Quantifying Rodda and Graham Gait Classification from 3D Makerless Kinematics derived from a Single-view Video in a Heterogeneous Pediatric Clinical Cohort
Lauhitya Reddy, Seth Donahue, Jeremy Bauer, Susan Sienko, Anita Bagley, Joseph Krzak, Maura Eveld, Karen Kruger, Ross Chafetz, Vedant Kulkarni, Hyeokhyen Kwon

TL;DR
This study presents a markerless, video-based gait analysis method that accurately quantifies gait deviations in children with cerebral palsy, enabling scalable assessment in resource-limited settings.
Contribution
The paper introduces a novel single-view video pipeline for estimating Rodda and Graham gait scores without expensive 3D analysis, validated on a large pediatric cohort.
Findings
Achieved high correlation (R^2=0.80) for knee z-scores compared to 3D-IGA.
Binary screening for excess knee flexion achieved AUROC=0.88.
Supported longitudinal tracking of gait deviations over multiple visits.
Abstract
Cerebral Palsy (CP) is a neurological disorder of movement and the most common cause of lifelong physical disability in childhood.

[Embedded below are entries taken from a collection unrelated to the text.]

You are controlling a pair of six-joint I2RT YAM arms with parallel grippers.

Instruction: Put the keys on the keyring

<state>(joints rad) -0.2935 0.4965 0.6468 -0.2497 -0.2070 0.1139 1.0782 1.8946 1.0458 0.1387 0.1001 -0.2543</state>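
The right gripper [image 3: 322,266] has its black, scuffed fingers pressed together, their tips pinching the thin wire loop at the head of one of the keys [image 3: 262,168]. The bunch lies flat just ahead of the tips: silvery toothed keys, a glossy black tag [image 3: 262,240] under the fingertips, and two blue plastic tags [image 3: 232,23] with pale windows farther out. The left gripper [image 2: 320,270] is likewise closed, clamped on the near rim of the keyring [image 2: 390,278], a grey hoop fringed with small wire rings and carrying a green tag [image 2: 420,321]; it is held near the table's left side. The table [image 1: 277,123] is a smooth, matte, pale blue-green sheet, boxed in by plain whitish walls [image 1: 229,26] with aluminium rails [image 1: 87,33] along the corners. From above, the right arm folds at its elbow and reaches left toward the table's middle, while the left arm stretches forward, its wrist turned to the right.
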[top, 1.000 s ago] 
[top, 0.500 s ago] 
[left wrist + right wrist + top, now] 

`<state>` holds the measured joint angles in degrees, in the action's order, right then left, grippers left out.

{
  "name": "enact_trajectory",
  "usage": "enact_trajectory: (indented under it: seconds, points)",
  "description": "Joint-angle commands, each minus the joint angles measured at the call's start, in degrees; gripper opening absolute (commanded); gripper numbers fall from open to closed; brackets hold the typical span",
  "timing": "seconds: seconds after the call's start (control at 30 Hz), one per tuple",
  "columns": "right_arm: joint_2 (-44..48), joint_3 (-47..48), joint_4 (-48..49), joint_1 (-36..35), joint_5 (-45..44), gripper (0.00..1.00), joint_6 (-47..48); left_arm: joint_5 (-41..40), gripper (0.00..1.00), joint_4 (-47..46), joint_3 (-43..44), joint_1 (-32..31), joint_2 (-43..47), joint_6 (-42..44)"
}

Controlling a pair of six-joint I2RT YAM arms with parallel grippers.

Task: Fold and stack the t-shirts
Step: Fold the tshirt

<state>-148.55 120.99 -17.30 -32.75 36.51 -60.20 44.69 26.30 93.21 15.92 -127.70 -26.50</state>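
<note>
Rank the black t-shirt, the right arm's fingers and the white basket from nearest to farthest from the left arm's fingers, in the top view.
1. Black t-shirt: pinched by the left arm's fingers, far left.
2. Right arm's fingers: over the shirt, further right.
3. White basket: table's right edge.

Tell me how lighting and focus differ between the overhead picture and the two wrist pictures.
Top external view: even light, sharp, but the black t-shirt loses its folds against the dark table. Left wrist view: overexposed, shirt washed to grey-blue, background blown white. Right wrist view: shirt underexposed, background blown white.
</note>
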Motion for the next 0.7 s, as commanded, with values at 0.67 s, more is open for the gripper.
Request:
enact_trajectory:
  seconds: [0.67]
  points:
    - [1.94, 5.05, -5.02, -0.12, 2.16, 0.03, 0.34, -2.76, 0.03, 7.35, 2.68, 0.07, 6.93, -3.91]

Approximately 75% of children with CP are ambulatory, and accurate gait assessment is central to preserving walking function, which deteriorates by mid-adulthood in a quarter to half of adults with CP. The Rodda and Graham classification system quantifies sagittal-plane gait deviations using ankle and knee z-scores derived from 3D Instrumented Gait Analysis (3D-IGA), but 3D-IGA is expensive and limited to specialized centers, while observational assessment shows only moderate inter-rater agreement. We developed a markerless gait analysis pipeline that quantifies Rodda and Graham knee and ankle z-scores directly from single-view clinical gait videos. Across 1,058 bilateral limb samples from 529 trials of 152 children (88 male, 63 female; age 12.1 4.0…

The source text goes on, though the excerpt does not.